Send em all back to God.
He’ll do it, and Kathleen McLean placed her hand to her husband’s face, and in that moment, everything they were was there before them—visible, as if marked as one by the stain of this life.
Come inside.
He had no fight, no will past hers.
So beautiful. Her hand upon his face. The madness in his eyes dissipating, and yet, there still, holding on, wanting, waiting, and needing more.
Jonathan picked up the Winchester twenty-gauge over-under shotgun and cracked the gun, an un-shot shell in the lower chamber, and he watched his parents walking up the winding dirt path, worn deep into the rocky grass hill, toward their small stone house.
Should they look back, either one, they’d see a boy standing alone outside of their love for one another, their love for him a separate love, a love just as deep and full but incapable all the same of saving him from the unavoidable and pending truth of all that is unseen and unanswerable, despite the intense desire otherwise that the last of his youngness still harbored.
He looked at the sheep at his feet, still breathing, its eye bulging large in its socket as if the uncertainty and fear pumping through its blood had crystallized it and turned it to glass.
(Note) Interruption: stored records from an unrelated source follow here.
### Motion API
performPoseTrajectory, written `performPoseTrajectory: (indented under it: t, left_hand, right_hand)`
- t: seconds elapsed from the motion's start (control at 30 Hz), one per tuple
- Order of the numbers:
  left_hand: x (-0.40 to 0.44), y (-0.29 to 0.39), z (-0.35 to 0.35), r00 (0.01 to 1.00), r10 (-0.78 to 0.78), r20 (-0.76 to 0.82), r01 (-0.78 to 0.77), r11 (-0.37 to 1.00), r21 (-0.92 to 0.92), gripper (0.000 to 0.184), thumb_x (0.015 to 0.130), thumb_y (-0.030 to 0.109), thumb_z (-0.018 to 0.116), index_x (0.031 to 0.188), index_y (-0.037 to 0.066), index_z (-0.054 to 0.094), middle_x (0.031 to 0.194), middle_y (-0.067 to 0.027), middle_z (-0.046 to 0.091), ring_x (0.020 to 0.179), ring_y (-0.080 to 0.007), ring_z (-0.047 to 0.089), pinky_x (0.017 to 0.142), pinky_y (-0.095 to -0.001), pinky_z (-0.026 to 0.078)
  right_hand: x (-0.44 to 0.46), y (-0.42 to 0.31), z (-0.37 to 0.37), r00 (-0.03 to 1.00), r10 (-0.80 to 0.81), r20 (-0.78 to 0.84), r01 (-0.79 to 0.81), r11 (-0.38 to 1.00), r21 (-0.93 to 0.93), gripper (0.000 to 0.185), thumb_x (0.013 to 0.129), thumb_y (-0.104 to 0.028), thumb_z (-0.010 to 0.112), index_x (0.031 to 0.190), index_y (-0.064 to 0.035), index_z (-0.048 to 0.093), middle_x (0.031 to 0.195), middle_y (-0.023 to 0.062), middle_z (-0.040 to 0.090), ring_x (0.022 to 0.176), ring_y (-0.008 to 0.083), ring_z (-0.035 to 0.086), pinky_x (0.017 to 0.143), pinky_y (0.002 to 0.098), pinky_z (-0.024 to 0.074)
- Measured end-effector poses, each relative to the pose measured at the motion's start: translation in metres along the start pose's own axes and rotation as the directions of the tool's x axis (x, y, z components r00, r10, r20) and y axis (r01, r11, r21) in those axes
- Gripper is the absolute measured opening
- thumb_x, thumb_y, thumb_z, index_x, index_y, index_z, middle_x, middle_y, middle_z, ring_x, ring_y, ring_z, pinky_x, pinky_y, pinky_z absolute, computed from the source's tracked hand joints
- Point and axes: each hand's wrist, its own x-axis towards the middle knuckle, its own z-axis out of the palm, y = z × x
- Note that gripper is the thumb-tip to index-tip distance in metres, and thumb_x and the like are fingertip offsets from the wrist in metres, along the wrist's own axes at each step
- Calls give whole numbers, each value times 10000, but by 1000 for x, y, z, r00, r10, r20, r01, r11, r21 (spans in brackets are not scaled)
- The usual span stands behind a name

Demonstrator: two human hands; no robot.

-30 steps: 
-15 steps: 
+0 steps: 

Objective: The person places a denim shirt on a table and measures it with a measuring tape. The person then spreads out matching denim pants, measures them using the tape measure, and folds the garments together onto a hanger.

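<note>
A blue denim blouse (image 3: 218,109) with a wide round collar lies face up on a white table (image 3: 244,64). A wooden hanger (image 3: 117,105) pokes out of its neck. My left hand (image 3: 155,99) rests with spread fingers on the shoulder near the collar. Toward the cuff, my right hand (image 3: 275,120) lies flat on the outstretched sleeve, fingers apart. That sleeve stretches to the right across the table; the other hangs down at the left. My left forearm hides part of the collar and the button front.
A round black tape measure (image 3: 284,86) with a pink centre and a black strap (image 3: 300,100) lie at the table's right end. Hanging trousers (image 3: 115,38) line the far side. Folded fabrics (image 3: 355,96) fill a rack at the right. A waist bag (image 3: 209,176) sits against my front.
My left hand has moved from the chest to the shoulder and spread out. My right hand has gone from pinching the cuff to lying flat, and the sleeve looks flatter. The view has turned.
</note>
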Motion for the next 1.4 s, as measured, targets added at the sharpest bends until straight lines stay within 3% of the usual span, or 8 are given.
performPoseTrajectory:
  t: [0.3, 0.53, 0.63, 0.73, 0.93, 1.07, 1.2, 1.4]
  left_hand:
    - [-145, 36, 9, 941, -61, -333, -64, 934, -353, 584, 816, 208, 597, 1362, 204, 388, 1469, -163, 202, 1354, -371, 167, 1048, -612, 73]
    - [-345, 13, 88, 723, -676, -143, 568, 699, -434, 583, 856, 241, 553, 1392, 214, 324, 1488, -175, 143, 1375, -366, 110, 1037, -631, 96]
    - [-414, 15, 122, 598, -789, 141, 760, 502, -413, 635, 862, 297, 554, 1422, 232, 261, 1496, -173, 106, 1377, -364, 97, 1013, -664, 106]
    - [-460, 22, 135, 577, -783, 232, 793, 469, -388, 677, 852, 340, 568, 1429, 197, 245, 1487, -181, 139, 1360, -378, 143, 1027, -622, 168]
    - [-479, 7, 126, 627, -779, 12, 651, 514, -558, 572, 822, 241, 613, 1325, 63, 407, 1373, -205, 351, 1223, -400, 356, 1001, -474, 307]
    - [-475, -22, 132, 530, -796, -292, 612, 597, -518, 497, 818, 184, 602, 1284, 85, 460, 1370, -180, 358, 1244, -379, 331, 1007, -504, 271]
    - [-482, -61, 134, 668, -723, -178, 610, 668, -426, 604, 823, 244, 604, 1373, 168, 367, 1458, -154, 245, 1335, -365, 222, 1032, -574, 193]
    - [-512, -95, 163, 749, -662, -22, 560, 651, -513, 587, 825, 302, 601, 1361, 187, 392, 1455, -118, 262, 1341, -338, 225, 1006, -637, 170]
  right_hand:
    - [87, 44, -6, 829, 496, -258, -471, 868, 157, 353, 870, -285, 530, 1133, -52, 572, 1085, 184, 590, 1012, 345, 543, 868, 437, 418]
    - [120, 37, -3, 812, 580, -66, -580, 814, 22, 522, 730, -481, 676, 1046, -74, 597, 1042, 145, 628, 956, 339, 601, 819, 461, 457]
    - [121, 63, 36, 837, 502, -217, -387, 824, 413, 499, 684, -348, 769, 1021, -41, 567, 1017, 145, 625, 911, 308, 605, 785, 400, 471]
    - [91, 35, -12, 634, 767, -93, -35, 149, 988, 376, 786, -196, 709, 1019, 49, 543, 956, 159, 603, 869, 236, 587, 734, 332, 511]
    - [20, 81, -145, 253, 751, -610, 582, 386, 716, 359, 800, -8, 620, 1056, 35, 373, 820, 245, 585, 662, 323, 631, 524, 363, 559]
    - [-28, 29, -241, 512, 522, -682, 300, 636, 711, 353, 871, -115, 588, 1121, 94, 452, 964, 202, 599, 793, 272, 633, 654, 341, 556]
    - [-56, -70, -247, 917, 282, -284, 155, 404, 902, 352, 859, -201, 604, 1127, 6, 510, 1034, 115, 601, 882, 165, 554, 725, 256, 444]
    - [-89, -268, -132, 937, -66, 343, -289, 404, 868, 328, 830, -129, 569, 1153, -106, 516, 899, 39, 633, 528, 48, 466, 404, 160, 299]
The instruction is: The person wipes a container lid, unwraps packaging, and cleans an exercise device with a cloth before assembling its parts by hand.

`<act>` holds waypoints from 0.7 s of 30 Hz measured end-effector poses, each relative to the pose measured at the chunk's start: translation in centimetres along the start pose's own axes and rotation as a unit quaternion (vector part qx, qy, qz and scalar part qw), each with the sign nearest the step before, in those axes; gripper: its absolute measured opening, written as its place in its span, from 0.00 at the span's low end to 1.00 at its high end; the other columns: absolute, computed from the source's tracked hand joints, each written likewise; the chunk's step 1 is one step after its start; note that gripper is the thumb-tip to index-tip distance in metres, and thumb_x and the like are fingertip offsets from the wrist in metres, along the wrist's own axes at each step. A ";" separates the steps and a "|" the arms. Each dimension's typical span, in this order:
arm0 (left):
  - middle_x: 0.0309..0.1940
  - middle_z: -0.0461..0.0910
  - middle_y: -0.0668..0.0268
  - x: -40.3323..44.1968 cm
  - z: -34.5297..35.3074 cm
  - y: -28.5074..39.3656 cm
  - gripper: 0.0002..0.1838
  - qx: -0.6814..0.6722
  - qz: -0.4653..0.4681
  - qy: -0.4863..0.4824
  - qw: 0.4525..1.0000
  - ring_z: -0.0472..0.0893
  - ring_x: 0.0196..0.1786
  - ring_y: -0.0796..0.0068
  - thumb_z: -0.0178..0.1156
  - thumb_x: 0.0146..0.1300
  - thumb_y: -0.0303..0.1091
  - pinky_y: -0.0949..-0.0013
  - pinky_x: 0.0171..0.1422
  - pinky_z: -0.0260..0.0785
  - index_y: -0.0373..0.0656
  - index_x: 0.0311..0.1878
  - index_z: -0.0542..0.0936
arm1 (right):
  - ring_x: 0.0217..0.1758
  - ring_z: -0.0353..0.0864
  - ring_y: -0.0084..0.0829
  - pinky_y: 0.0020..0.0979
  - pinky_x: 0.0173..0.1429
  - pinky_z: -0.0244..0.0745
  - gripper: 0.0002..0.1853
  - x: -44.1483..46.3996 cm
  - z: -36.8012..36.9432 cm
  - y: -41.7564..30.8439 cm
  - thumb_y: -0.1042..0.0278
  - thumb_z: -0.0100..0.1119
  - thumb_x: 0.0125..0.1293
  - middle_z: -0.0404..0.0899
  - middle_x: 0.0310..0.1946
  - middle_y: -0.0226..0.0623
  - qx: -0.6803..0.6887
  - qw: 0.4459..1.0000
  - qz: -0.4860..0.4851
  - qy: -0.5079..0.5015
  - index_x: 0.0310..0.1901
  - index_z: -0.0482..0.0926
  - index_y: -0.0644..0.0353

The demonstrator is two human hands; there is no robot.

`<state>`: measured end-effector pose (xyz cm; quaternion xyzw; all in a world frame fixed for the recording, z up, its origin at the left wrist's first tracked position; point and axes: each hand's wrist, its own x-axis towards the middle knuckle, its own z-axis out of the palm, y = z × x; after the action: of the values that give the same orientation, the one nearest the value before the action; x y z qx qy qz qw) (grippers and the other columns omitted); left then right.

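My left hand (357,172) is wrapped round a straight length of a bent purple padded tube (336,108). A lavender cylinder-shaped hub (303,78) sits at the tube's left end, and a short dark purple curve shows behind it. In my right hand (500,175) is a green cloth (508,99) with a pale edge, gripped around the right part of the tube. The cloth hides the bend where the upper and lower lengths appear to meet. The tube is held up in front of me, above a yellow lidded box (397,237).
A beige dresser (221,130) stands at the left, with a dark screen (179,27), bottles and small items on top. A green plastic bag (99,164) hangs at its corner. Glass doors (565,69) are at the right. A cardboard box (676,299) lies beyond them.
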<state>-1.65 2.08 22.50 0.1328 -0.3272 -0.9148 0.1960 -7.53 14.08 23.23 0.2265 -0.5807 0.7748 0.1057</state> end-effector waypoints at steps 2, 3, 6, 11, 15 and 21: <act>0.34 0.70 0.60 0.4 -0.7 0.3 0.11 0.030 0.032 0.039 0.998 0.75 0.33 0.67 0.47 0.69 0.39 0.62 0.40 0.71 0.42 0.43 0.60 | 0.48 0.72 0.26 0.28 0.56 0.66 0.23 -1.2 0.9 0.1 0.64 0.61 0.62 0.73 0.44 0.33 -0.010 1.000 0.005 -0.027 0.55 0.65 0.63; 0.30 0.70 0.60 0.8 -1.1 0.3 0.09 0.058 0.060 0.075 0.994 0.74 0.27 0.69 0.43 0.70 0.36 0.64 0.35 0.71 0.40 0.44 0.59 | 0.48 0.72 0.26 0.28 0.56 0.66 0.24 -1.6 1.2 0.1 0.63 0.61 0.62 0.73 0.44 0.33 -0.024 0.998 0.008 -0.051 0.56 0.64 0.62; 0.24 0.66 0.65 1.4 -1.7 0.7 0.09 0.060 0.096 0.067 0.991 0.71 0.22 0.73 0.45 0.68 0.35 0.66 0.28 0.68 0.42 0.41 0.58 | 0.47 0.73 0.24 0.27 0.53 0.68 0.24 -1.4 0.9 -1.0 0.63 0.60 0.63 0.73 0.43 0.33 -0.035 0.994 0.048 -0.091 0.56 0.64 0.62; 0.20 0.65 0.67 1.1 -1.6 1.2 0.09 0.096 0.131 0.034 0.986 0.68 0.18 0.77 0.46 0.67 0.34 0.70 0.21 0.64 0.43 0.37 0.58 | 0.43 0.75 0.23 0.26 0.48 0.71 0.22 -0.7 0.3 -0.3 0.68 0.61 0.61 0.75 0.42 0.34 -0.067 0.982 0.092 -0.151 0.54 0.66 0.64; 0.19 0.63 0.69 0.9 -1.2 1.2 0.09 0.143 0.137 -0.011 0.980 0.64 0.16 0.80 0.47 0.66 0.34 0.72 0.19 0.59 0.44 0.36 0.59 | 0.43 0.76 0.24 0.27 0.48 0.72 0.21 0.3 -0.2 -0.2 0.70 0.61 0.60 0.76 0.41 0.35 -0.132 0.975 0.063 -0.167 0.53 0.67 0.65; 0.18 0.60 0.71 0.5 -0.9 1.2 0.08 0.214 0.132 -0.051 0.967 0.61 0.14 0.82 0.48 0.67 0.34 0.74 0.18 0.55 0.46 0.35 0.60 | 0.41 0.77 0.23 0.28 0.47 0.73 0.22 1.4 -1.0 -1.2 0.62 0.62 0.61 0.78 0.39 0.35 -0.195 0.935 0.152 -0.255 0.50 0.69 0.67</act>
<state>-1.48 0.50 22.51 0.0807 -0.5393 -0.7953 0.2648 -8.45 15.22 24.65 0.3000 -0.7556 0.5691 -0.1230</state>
He put the gun to its head and pulled the trigger, the top of the sheep’s head blowing forward, a sprayed trail of blood, brain matter, and bone fragment.
The sheep burning on.
The boy standing, watching. Flames reaching.
A gun in his hand.
There, and ringing still, in this calling to madness.
Lived no more than twenty-five families of mostly Gaelic origin. This forgotten world. Here now, and before us. The heaviness of its vacancies, pulling and calling. These people, seemingly lost to the constant coming of it.
On three sides it was a long and steep drop to an unforgiving seaway, and where it adjoined with the mainland, it narrowed to less than a mile, and was from there a journey yet, not easily made to anywhere.